In the wake of the Uvalde tragedy, an old idea has gained new currency: Arming teachers.

For Americans seduced by the rhetoric that “all it takes to stop a bad guy with a gun is a good guy with a gun,” giving teachers firearms makes sense. Potential shooters would take into consideration that a certain percentage of the faculty and staff are carrying and would think twice before targeting a school.

If an attacker did get inside — and mistakes in Uvalde (a door propped open, a complete breakdown of the police command structure) show how easily it can happen and how much carnage can result — then kids and teachers would not be sitting ducks. The teacher could transition from long division or phonics into law-enforcement mode and take out the intruder, to the cheers of her pupils.

But despite the comforting emotional resonance of such a scenario, giving teachers guns is a bad idea. Here’s why.

First of all, it puts more guns in schools. And if the proliferation of firearms in this country has demonstrated anything, it’s that where there are guns, there is a bigger temptation to use and misuse them. Handgun owners are much more likely to die from suicide by gun (men are eight times more likely, women are 35 times more likely), according to a Stanford research study. Accidental shootings are much more likely to happen in households with guns than in those without them.
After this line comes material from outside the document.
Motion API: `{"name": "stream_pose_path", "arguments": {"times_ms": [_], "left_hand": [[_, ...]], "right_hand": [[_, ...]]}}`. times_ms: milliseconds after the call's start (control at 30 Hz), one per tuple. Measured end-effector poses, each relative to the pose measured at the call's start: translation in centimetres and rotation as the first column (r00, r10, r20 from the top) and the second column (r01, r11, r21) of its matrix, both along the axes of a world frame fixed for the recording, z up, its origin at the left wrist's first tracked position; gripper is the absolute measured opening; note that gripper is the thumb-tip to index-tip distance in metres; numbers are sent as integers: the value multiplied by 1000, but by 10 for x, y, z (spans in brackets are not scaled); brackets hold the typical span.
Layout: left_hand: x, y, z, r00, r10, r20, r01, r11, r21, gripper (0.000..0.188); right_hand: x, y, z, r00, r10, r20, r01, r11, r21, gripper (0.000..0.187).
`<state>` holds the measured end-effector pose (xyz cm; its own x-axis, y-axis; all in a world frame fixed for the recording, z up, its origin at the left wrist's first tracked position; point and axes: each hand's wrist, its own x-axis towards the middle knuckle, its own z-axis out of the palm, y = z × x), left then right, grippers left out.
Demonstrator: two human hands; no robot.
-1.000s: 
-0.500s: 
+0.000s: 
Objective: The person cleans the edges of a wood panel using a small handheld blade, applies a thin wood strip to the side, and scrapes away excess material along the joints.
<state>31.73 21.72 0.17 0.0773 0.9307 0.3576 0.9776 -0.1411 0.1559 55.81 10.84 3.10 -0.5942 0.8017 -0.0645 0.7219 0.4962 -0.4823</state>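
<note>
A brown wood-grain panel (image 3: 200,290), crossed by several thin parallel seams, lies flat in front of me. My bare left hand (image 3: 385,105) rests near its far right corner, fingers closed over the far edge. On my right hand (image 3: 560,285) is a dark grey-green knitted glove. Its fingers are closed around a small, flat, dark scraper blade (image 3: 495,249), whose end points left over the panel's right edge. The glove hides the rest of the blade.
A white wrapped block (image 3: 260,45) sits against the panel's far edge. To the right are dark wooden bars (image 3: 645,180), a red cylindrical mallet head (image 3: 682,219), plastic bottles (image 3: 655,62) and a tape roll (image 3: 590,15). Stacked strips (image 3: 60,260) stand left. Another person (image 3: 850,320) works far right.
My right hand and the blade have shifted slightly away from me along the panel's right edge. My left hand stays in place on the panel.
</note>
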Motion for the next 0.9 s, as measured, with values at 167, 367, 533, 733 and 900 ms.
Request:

It stands to reason, then, that the more staff members with guns, the more chances that somebody will get hurt. At the end of 2021, the Giffords Law Center released an updated report of gun accidents in schools. It included a teacher in California who mistakenly discharged his gun while teaching a class about gun safety; three students were injured, including one with ricocheted bullet fragments in his neck.

Most of the cases, based on a quick perusal, involve teachers, resource officers and visitors accidentally leaving weapons unattended, often in school restrooms. Prosaic, everyday stuff caused by complacency, but potential tragedies in the making.
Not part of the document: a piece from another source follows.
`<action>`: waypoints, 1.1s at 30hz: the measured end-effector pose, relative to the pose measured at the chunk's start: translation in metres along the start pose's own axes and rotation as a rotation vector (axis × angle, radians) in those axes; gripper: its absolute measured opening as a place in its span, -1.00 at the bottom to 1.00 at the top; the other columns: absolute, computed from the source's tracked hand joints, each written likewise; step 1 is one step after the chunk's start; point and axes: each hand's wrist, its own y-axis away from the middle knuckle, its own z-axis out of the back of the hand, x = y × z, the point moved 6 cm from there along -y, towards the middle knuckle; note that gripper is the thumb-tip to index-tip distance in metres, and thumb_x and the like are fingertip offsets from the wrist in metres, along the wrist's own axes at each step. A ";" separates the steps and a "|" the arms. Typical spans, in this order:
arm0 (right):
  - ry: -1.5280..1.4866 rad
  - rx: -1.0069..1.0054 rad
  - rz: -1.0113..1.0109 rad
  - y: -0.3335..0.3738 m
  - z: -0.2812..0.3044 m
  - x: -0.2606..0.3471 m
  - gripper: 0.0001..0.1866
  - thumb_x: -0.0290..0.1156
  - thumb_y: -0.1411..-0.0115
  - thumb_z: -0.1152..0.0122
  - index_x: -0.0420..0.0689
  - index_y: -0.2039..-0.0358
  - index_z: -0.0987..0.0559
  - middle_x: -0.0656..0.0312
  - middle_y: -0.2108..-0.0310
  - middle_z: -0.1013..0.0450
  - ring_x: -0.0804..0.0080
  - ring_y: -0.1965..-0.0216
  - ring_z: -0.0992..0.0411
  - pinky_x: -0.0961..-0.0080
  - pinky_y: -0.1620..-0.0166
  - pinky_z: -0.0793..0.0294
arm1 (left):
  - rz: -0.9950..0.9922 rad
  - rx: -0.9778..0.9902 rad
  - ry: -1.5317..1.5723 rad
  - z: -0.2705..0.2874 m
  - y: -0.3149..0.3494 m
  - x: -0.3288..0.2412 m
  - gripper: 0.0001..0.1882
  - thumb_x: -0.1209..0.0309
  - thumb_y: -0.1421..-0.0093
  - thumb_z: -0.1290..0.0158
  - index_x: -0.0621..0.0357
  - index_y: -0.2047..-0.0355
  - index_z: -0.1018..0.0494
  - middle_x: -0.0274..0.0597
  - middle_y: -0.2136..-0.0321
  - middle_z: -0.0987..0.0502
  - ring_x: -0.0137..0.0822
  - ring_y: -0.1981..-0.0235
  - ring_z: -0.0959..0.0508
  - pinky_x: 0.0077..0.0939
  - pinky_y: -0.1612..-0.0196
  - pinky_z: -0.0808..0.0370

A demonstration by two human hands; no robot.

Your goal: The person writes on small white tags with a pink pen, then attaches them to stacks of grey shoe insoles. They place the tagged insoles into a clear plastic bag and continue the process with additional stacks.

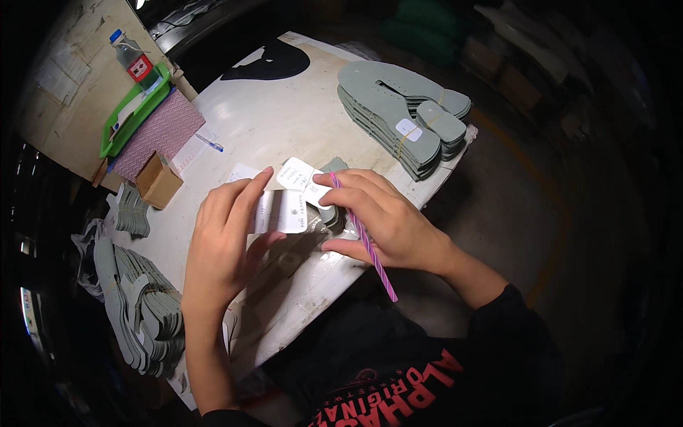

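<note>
1 pretty scuffed white tabletop [260, 124]: flat black curved piece [281, 62] at the far edge, banded grey-green flat cutouts [384, 110] stacked on the right, more grey-green cutouts [160, 313] bundled left, plus 1 open brown cardboard box [160, 186] and 1 pink zigzag-patterned box [162, 135].

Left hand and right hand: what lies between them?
White handwritten tags, with a small stack of grey-green cut pieces partly showing behind them, in the head view.

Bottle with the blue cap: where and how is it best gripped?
Probably around the bottle just below its blue cap, coming from the picture's right: that part rises above the green tray, while a pale board stands to its left.
</note>
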 end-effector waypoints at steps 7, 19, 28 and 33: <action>0.046 -0.177 -0.045 0.023 0.040 -0.007 -0.36 -0.61 0.04 -0.66 -0.18 -0.01 -0.46 -0.07 -0.11 -0.56 -0.12 -0.11 -0.54 0.10 -0.18 -0.55 | -0.286 0.006 0.116 -0.018 -0.061 -0.067 -0.14 0.37 0.04 -0.47 0.10 -0.34 -0.48 -0.06 -0.02 -0.58 0.04 -0.05 -0.58 -0.10 -0.15 -0.53; 0.245 -0.409 -0.270 0.103 0.108 -0.050 -0.38 -0.61 -0.06 -0.61 -0.17 -0.03 -0.39 -0.16 -0.18 -0.56 -0.07 -0.05 -0.54 0.13 -0.17 -0.54 | -0.427 0.003 0.497 -0.105 -0.140 -0.115 -0.05 0.38 -0.03 -0.51 0.07 -0.45 -0.37 -0.02 -0.07 -0.58 0.09 -0.09 -0.56 -0.12 -0.18 -0.54; 0.477 -0.589 -0.517 0.144 0.149 -0.095 -0.56 -0.61 -0.26 -0.46 -0.19 -0.01 -0.37 -0.16 -0.11 -0.62 0.07 -0.12 -0.62 0.16 -0.32 -0.48 | 0.243 -0.050 0.083 -0.208 -0.218 -0.118 -0.77 0.34 -0.18 -0.29 0.16 0.20 -0.77 0.02 0.07 -0.64 0.07 -0.10 -0.56 0.07 -0.09 -0.50; 0.415 -0.537 -0.503 0.152 0.149 -0.104 -0.60 -0.62 -0.29 -0.40 -0.23 -0.01 -0.37 -0.17 -0.12 -0.59 0.10 -0.16 -0.56 0.08 -0.48 -0.28 | 0.313 -0.076 -0.079 -0.224 -0.239 -0.120 -0.79 0.38 -0.06 -0.31 0.11 0.28 -0.78 -0.07 0.07 -0.61 -0.02 -0.09 -0.52 -0.06 -0.09 -0.38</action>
Secondly, the risks involved would not be shared equally across the school population. Students of color are disciplined more often and more harshly than their European-American peers in many schools. Imagine the fear and anxiety for these black and brown students if they attended campuses where their teachers – 72% of whom, nationally, are white – carry weapons in the classroom. Given concerns about systemic racism, would these students be more likely than their peers to have weapons drawn against them when a discipline situation escalates?

Training is also an issue. Ohio Gov. Mike DeWine supports a bill passed by the Ohio House last year that would lessen training requirements for teachers whose districts allow them to carry in the classroom.
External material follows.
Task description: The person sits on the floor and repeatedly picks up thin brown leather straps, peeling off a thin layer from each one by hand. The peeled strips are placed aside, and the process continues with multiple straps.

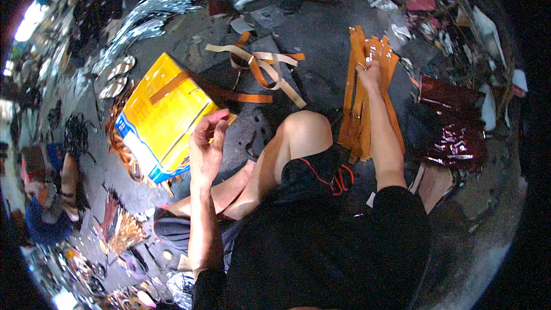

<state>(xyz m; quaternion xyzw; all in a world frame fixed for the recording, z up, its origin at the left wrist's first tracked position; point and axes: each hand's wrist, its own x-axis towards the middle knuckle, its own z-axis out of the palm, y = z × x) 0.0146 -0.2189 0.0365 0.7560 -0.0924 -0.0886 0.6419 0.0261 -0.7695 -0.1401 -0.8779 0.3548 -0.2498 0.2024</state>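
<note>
My right hand (371, 76) reaches out over a fanned bundle of orange-brown leather-like strips (360, 120). Its fingers close on the upper part of one strip. My left hand (208, 140) is raised beside a large yellow and blue box-like container (172, 117), its fingers loosely bent and the thumb apart from them. I see nothing between them. An orange-brown strip (169, 88) lies across the container's top face. Beyond my bent knee, a loose tangle of tan and orange strips (267, 72) lies on the dark floor.
Glossy dark-red sheets or strips (453, 123) lie at the right. Shiny silver strips (152, 14) spread out at the far left, near a pair of sandals (117, 77). Mixed scraps (419, 3) line the far edge. Another person's arm (70, 181) shows at the left.
</note>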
The Ohio Supreme Court ruled in 2021 that Ohio teachers who are allowed to carry must complete the same training as the state’s peace officers. DeWine’s – and the bill’s – intent is to relax that standard to the same training provided to a security guard (along with “local” coursework, whatever that means).*

The accuracy of even highly trained police officers suffers in real-life situations, where they hit their targets anywhere from 30% to 50% of the time. Imagine how much worse that could be for teachers, especially in a high-pressure situation involving a classroom shooter and cowering kids, against somebody who may be a former or current student, somebody with whom they have an educational and emotional investment.

It’s that last part that is – for this full-time classroom teacher at least – one of the biggest reasons not to arm educators. Carrying a gun is inimical to a main tenet of education, which is to model compassion, civility and reasoned debate. I don’t want to carry a gun in school, and I don’t want to worry about teaching alongside somebody who is.

Maybe I’m just resentful to live in a society where, for the benefit of some people’s hobby, the rest of us have to adopt military terms like “hardening” when discussing our public spaces, practice cowering in corners and under desks, and have deep discussions about which books are the best to throw at an intruder.

The solution cannot simply be “more guns.” That’s a non-answer that benefits only gun and ammunition manufacturers and a small minority of Americans willing to sacrifice the rest of us on the altar of their John Wayne fever dreams.

* – Incidentally, in what is surely a nominee for Worst Timing Ever, Ohio in mid-June will become the latest state to allow residents over the age of 21 to carry concealed weapons without a permit.